Print, exactly as they appear in the listing below, the lines from the line with "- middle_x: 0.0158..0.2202" to the line with "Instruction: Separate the", with both end lines kept.

═══ Data ═══

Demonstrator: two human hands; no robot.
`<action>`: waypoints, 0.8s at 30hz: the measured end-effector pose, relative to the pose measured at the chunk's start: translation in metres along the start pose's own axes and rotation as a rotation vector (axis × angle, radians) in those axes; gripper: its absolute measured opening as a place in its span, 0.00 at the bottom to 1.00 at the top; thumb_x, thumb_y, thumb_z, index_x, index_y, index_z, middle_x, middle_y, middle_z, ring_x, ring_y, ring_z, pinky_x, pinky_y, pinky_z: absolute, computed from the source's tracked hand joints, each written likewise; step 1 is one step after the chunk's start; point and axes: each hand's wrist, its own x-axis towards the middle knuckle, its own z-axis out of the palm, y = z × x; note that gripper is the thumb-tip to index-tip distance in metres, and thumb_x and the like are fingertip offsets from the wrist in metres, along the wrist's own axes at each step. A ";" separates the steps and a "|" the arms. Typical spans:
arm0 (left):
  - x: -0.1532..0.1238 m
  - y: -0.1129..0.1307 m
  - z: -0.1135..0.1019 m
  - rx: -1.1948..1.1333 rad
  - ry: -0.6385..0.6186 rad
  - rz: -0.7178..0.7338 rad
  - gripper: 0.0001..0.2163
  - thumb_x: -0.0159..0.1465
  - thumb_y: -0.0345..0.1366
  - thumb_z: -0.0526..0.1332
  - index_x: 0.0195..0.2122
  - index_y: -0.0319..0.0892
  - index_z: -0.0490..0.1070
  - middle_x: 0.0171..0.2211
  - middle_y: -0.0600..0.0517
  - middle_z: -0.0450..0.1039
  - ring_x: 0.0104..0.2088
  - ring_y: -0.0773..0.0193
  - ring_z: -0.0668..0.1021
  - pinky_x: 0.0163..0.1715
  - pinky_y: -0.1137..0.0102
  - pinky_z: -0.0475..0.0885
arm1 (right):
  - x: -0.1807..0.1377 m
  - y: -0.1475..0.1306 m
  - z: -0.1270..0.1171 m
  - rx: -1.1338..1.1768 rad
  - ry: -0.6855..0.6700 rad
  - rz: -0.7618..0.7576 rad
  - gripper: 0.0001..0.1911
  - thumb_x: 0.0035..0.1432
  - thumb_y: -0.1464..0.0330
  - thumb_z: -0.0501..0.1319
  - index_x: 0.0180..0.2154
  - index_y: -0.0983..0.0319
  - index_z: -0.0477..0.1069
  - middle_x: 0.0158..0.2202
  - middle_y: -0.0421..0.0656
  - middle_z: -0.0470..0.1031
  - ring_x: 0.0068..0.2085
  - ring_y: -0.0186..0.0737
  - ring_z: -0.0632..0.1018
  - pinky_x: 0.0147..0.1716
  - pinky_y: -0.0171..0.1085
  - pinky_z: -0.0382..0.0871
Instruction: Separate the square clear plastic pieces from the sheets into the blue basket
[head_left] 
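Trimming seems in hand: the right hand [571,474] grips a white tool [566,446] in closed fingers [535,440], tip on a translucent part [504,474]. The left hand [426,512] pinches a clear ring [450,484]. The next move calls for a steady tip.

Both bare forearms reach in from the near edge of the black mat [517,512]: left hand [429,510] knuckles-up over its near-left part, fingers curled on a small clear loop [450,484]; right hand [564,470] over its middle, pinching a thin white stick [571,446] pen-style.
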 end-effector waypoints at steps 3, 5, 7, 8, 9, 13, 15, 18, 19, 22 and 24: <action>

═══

Answer section:
  - middle_x: 0.0158..0.2202
  - middle_y: -0.0421..0.0656
  - middle_z: -0.0470..0.1031
  - ring_x: 0.0068..0.2085
  - ring_y: -0.0186..0.0737
  - ring_z: -0.0632..0.1018
  - pinky_x: 0.0147..0.1716
  - pinky_y: -0.0171..0.1085
  - pinky_z: -0.0382..0.0871
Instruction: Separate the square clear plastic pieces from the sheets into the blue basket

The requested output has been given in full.